What to do> Although the entries contain pictures, only their words should be duplicated exactly.

==== Data provided

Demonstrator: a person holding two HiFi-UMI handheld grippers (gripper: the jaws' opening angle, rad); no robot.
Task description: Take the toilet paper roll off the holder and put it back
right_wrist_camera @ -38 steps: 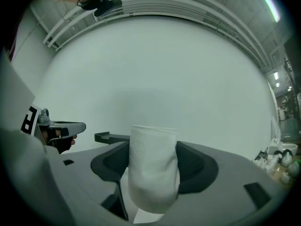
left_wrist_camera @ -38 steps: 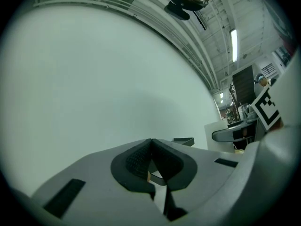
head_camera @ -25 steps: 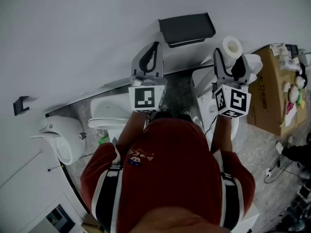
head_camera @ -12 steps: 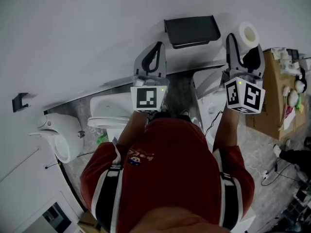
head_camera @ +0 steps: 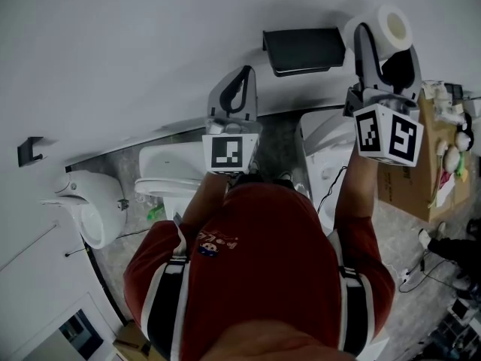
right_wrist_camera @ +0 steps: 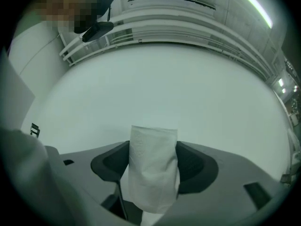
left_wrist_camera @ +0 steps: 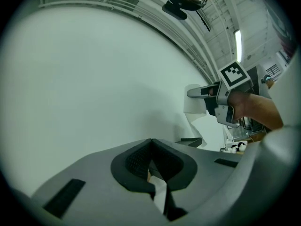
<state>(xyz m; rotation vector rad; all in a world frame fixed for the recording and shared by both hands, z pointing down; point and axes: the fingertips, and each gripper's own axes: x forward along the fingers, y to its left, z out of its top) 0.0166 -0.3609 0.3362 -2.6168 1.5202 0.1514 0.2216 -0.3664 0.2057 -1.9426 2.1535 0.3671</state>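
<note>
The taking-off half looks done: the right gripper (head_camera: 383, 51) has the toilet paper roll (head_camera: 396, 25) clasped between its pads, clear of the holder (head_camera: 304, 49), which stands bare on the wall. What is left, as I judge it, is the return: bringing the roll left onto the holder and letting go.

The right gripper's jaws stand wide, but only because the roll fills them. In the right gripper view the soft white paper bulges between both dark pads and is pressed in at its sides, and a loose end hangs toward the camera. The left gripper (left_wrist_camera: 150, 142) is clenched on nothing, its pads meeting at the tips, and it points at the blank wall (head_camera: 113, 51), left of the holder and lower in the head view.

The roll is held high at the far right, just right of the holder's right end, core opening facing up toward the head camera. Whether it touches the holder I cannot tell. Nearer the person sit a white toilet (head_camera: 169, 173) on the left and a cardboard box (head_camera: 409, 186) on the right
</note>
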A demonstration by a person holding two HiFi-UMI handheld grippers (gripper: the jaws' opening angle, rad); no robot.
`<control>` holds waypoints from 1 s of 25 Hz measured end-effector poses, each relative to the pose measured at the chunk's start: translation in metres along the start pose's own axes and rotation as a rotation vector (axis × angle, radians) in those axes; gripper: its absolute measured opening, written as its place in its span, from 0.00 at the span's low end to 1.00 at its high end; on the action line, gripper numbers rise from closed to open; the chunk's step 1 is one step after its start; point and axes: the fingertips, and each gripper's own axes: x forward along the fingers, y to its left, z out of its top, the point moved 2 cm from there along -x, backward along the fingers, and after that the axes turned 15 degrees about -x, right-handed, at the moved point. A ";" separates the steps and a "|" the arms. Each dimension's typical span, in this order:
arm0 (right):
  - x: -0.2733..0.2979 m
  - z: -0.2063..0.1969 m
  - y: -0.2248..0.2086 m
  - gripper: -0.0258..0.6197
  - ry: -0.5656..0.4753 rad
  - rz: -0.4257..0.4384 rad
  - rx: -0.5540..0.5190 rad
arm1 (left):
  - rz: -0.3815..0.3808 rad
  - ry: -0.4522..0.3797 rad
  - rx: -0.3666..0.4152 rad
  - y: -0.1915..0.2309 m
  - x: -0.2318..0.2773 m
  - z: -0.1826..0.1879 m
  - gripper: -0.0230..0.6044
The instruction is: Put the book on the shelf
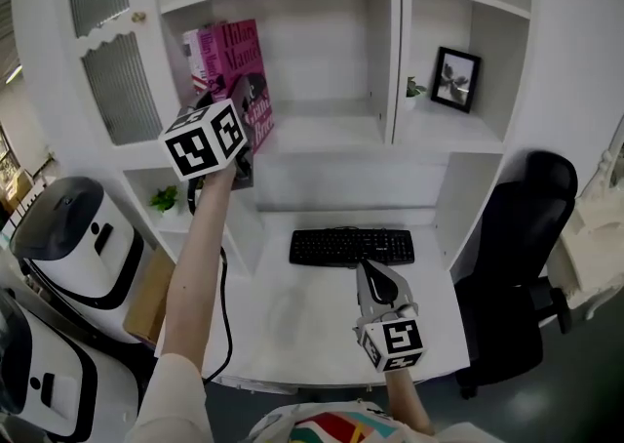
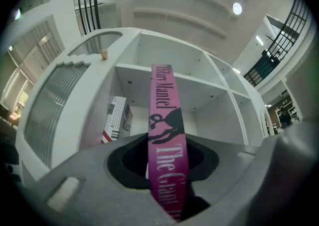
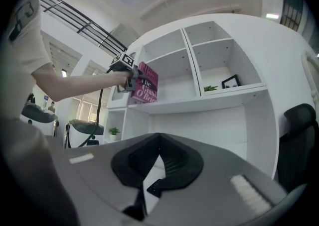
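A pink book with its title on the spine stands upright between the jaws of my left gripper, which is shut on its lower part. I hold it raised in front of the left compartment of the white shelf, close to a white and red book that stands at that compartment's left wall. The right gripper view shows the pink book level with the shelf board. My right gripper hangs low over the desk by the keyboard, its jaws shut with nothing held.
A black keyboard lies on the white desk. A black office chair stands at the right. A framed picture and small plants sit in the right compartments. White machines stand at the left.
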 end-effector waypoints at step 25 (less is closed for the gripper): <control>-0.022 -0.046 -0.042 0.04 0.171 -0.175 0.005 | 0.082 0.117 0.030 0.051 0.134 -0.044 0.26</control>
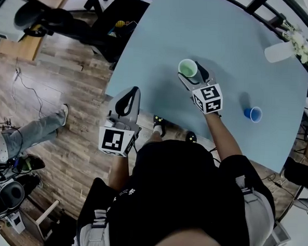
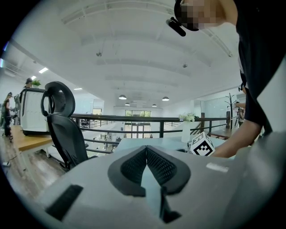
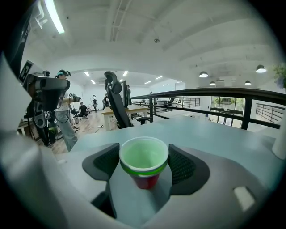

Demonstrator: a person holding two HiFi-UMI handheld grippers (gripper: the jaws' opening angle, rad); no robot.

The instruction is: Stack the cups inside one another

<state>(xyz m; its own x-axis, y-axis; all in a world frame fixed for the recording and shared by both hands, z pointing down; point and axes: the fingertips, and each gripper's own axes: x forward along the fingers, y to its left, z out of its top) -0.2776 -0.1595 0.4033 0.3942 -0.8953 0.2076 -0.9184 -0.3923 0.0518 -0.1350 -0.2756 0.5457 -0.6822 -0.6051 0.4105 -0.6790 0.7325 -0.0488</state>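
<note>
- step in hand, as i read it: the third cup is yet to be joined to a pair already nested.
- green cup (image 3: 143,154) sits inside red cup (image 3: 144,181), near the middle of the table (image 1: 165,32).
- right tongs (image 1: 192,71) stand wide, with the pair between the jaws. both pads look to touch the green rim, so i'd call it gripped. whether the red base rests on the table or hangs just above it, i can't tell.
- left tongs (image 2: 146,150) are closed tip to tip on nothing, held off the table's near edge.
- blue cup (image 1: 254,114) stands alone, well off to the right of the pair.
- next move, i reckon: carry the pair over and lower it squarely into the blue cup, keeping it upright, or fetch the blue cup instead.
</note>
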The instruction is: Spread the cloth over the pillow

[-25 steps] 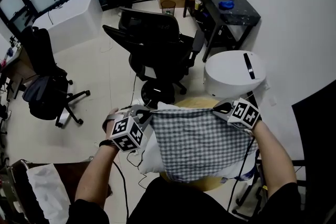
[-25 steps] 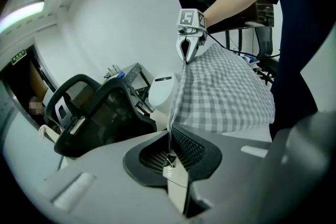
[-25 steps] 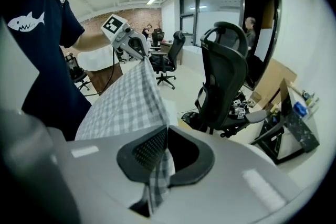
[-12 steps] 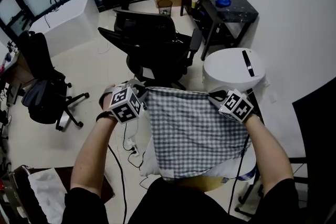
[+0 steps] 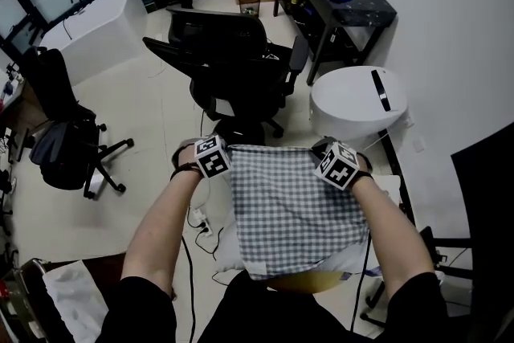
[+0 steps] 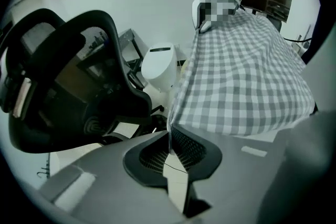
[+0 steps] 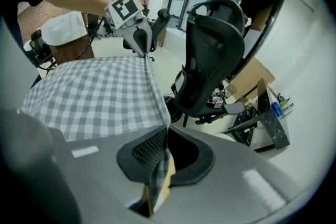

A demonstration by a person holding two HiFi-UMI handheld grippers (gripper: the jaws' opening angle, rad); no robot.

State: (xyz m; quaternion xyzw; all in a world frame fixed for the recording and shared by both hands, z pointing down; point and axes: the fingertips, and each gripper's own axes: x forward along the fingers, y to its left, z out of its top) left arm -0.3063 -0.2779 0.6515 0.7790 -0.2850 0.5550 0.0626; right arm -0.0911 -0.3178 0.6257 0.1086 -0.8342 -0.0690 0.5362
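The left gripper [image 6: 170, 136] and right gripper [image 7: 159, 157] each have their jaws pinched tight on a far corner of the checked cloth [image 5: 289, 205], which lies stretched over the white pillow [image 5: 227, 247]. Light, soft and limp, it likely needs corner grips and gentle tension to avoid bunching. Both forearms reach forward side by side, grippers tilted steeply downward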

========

Response for this exercise>
Demonstrator: a person holding two HiFi-UMI handheld grippers (gripper: the jaws' opening angle, rad); no robot.
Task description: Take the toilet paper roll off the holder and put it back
right_wrist_camera @ -38 steps: 
left_wrist_camera @ -38 steps: 
head_camera @ -25 steps: 
head_camera @ -12 steps: 
head_camera @ +0 steps: 
right_wrist_camera @ +0 steps: 
left_wrist_camera @ +0 steps: 
<state>(xyz m; rotation vector rad; all in a world frame fixed for the recording and shared by both hands, z pointing down; point and axes: the fingertips, and each gripper's own axes: x forward along the fingers, y to its left, z out of its top) 0.0166 -0.3609 0.3362 -2.6168 1.5202 0.1514 0.2216 -0.3664 0.2057 -1.9426 2.1535 0.3671</state>
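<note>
The taking-off half looks done: the right gripper (head_camera: 383, 51) has the toilet paper roll (head_camera: 396, 25) clasped between its pads, clear of the holder (head_camera: 304, 49), which stands bare on the wall. What is left, as I judge it, is the return: bringing the roll left onto the holder and letting go.

The right gripper's jaws stand wide, but only because the roll fills them. In the right gripper view the soft white paper bulges between both dark pads and is pressed in at its sides, and a loose end hangs toward the camera. The left gripper (left_wrist_camera: 150, 142) is clenched on nothing, its pads meeting at the tips, and it points at the blank wall (head_camera: 113, 51), left of the holder and lower in the head view.

The roll is held high at the far right, just right of the holder's right end, core opening facing up toward the head camera. Whether it touches the holder I cannot tell. Nearer the person sit a white toilet (head_camera: 169, 173) on the left and a cardboard box (head_camera: 409, 186) on the right
</note>
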A demonstration by a person holding two HiFi-UMI handheld grippers (gripper: the jaws' opening angle, rad); no robot.
`<control>` holds waypoints from 1 s of 25 Hz measured end-effector poses, each relative to the pose measured at the chunk's start: translation in metres along the start pose's own axes and rotation as a rotation vector (axis × angle, radians) in those axes; gripper: its absolute measured opening, written as its place in its span, from 0.00 at the span's low end to 1.00 at its high end; on the action line, gripper numbers rise from closed to open; the chunk's step 1 is one step after its start; point and axes: the fingertips, and each gripper's own axes: x forward along the fingers, y to its left, z out of its top, the point moved 2 cm from there along -x, backward along the fingers, and after that the axes turned 15 degrees about -x, right-handed, at the moved point. A ";" separates the steps and a "|" the arms. Each dimension's typical span, in this order:
arm0 (right):
  - x: -0.2733..0.2979 m
  - z: -0.2063..0.1969 m
  - y: -0.2248..0.2086 m
  - gripper: -0.0258..0.6197
  - ry: -0.5656..0.4753 rad
  - rz: -0.4257..0.4384 rad
  - rx: -0.5540..0.5190 rad
arm1 (left):
  - rz: -0.3815..0.3808 rad
  - ry: -0.4522..0.3797 rad
  - rx: -0.3666..0.4152 rad
  - y: -0.1915..0.2309 m
  - x: -0.2318..0.2773 m
  - z: -0.1826..0.1879 m
  - gripper: -0.0230..0.6044
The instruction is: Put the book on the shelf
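A pink book with its title on the spine stands upright between the jaws of my left gripper, which is shut on its lower part. I hold it raised in front of the left compartment of the white shelf, close to a white and red book that stands at that compartment's left wall. The right gripper view shows the pink book level with the shelf board. My right gripper hangs low over the desk by the keyboard, its jaws shut with nothing held.
A black keyboard lies on the white desk. A black office chair stands at the right. A framed picture and small plants sit in the right compartments. White machines stand at the left.
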 end-effector waypoints at step 25 (less is closed for the gripper): <control>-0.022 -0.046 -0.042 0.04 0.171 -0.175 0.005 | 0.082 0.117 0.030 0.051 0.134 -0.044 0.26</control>

Demonstrator: a person holding two HiFi-UMI handheld grippers (gripper: the jaws' opening angle, rad); no robot.

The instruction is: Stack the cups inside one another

<state>(xyz m; its own x-axis, y-axis; all in a world frame fixed for the recording and shared by both hands, z pointing down; point and axes: the fingertips, and each gripper's own axes: x forward along the fingers, y to its left, z out of its top) -0.2776 -0.1595 0.4033 0.3942 -0.8953 0.2076 -0.9184 -0.3923 0.0518 -0.1350 -0.2756 0.5457 -0.6822 -0.6051 0.4105 -0.6790 0.7325 -0.0488</state>
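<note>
- step in hand, as i read it: the third cup is yet to be joined to a pair already nested.
- green cup (image 3: 143,154) sits inside red cup (image 3: 144,181), near the middle of the table (image 1: 165,32).
- right tongs (image 1: 192,71) stand wide, with the pair between the jaws. both pads look to touch the green rim, so i'd call it gripped. whether the red base rests on the table or hangs just above it, i can't tell.
- left tongs (image 2: 146,150) are closed tip to tip on nothing, held off the table's near edge.
- blue cup (image 1: 254,114) stands alone, well off to the right of the pair.
- next move, i reckon: carry the pair over and lower it squarely into the blue cup, keeping it upright, or fetch the blue cup instead.
</note>
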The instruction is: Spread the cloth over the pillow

[-25 steps] 
[-25 steps] 
[-25 steps] 
[-12 steps] 
[+0 steps] 
[+0 steps] 
[+0 steps] 

A demonstration by a person holding two HiFi-UMI handheld grippers (gripper: the jaws' opening angle, rad); no robot.

State: (xyz m; quaternion xyzw; all in a world frame fixed for the recording and shared by both hands, z pointing down; point and axes: the fingertips, and each gripper's own axes: x forward along the fingers, y to its left, z out of its top) left arm -0.3063 -0.2779 0.6515 0.7790 -0.2850 0.5550 0.0626; right arm -0.0911 -0.3178 0.6257 0.1086 -0.8342 -0.0690 0.5362
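The left gripper [image 6: 170, 136] and right gripper [image 7: 159, 157] each have their jaws pinched tight on a far corner of the checked cloth [image 5: 289, 205], which lies stretched over the white pillow [image 5: 227, 247]. Light, soft and limp, it likely needs corner grips and gentle tension to avoid bunching. Both forearms reach forward side by side, grippers tilted steeply downward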

Nothing else belongs in this answer.